(GIVEN RECORDS begins)

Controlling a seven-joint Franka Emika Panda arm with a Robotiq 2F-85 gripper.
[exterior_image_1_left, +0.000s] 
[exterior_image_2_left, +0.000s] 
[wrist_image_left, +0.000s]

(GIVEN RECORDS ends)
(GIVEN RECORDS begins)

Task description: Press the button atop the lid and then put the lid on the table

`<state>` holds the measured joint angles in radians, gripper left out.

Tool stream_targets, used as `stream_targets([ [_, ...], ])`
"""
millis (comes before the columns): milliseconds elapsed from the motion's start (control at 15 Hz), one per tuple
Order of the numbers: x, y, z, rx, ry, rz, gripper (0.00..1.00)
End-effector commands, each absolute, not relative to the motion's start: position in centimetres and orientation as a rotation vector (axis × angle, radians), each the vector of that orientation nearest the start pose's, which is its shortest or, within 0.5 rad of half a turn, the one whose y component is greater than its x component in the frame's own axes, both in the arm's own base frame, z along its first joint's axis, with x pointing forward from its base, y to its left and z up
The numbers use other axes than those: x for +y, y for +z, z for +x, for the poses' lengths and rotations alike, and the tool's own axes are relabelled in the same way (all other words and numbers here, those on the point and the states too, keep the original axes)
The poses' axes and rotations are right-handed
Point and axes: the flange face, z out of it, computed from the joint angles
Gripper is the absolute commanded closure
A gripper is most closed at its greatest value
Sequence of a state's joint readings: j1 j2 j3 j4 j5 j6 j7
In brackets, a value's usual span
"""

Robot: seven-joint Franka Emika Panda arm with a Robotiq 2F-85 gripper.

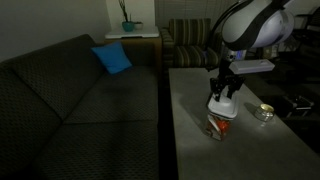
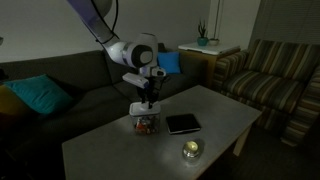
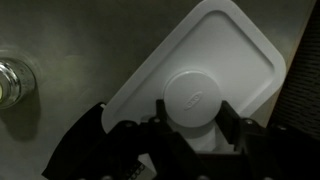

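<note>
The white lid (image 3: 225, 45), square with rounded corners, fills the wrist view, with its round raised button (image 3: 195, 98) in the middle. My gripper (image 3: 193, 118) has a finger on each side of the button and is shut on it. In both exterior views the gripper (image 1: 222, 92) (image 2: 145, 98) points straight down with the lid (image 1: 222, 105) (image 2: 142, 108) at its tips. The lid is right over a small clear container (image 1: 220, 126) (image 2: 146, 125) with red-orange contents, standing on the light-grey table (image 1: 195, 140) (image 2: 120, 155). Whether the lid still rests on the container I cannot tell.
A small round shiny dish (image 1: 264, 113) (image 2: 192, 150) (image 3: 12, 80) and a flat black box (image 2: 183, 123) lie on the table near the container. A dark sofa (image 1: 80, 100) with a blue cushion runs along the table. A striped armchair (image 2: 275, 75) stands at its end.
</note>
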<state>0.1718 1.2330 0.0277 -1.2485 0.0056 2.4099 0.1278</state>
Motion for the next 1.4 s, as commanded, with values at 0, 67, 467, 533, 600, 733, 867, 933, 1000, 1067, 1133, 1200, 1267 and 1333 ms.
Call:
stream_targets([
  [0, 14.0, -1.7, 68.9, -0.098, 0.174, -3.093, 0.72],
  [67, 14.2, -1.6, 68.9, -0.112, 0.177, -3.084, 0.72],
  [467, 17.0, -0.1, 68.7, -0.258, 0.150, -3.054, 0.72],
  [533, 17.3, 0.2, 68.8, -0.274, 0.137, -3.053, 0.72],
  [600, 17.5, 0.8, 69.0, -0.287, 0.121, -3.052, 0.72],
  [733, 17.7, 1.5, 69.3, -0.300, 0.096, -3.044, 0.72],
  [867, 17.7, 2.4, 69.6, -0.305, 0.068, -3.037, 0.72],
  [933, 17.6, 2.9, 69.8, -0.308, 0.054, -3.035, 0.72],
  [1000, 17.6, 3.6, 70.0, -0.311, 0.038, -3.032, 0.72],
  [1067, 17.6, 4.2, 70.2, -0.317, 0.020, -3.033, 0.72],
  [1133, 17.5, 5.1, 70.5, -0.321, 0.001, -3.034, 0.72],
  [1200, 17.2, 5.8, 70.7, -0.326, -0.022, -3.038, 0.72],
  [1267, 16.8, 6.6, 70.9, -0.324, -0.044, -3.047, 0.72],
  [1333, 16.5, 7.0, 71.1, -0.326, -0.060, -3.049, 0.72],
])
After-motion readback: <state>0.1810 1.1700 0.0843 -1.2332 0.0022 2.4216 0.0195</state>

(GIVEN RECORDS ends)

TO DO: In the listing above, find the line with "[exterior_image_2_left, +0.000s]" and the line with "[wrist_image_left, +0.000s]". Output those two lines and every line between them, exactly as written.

WRITTEN ANSWER:
[exterior_image_2_left, +0.000s] 
[wrist_image_left, +0.000s]

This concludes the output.